- Theatrical release poster
- French: Le Temps qui reste
- Directed by: François Ozon
- Written by: François Ozon
- Produced by: Olivier Delbosc; Marc Missonnier;
- Starring: Melvil Poupaud; Jeanne Moreau; Valeria Bruni-Tedeschi; Daniel Duval; Marie Rivière; Christian Sengewald; Louise-Anne Hippeau;
- Cinematography: Jeanne Lapoirie
- Edited by: Monica Coleman
- Music by: Valentyn Sylvestrov
- Production companies: Fidélité Productions; France 2 Cinéma; FOZ; StudioCanal;
- Distributed by: Mars Distribution
- Release dates: 16 May 2005 (Cannes); 30 November 2005 (France);
- Running time: 81 minutes
- Country: France
- Language: French
- Budget: €4.4 million
- Box office: $2.9 million

= Time to Leave =

2005 film by François Ozon

Time to Leave (Le Temps qui reste) is a 2005 French drama film written and directed by François Ozon. It was screened in the Un Certain Regard section of the 2005 Cannes Film Festival.

==Plot==
Romain, a gay 31-year-old fashion photographer, discovers he is terminally ill and has only three months to live. He rejects the treatment for his metastasized tumor that might offer him a slim (less than 5%) chance of survival.

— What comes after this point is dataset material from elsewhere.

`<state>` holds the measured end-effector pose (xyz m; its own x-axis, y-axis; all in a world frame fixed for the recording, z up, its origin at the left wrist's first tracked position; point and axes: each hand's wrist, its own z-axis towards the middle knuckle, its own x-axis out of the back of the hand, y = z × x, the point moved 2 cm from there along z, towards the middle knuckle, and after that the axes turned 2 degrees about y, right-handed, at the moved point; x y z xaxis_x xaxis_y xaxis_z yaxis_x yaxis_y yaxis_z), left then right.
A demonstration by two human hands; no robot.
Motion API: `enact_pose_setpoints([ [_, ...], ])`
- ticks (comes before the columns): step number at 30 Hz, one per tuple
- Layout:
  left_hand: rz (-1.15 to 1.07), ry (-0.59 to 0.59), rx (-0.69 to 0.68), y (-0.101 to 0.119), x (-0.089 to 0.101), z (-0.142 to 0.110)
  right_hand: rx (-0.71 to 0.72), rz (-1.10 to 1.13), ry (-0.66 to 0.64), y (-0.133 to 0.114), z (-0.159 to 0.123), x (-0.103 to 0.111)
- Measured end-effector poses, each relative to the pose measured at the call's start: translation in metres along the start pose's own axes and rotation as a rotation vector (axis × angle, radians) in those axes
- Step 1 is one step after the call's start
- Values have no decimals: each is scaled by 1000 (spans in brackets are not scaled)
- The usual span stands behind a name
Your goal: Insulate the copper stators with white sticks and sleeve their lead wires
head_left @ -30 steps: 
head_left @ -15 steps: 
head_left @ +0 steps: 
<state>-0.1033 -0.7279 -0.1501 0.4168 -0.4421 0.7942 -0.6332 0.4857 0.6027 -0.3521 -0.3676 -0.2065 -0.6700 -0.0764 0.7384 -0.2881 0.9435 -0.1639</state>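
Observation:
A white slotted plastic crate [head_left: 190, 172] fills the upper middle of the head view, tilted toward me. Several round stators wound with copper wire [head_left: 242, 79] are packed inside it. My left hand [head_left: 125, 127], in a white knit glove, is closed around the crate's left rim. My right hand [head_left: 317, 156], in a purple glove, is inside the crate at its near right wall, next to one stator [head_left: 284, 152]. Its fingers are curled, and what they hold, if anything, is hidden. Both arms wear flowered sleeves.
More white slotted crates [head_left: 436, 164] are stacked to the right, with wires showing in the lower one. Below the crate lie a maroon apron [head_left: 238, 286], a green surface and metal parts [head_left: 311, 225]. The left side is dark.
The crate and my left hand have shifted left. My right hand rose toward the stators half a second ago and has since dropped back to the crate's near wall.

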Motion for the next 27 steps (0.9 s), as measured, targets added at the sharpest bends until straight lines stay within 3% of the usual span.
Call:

Romain exhibits both selfish and reckless behavior. He realizes that his good looks give him a certain amount of leeway and he tests the forbearance of the people who care for him. He chases away his lover Sasha and delights in antagonizing his sister. The only person in whom he confides about his illness is his grandmother Laura.

==Cast==
- Melvil Poupaud as Romain
- Jeanne Moreau as Laura
- Valeria Bruni Tedeschi as Jany
- Daniel Duval as the father
- Marie Rivière as the mother
- Christian Sengewald as Sasha
- Louise-Anne Hippeau as Sophie

==Awards==
2005 Valladolid International Film Festival:
- Silver Spike – François Ozon
- Best Actor – Melvil Poupaud

==Critical reception==
The film received generally positive reviews from critics. On the review aggregator website Rotten Tomatoes, the film holds an approval rating of 75% based on 55 reviews, with an average rating of 6.6/10. The website's critics consensus reads, "A reflective look at our own mortality through the experience of a middle-aged French man, Time To Leave manages to pull at our heart strings without resorting to cliches, and leaves a lasting impression." On Metacritic, the film has an average score of 67 out of 100 based on 21 reviews.

Moira MacDonald of The Seattle Times wrote, "It's a quiet and poignant look at a life as it slips away, seen through the eyes of a character who's not always likable but remains entirely real".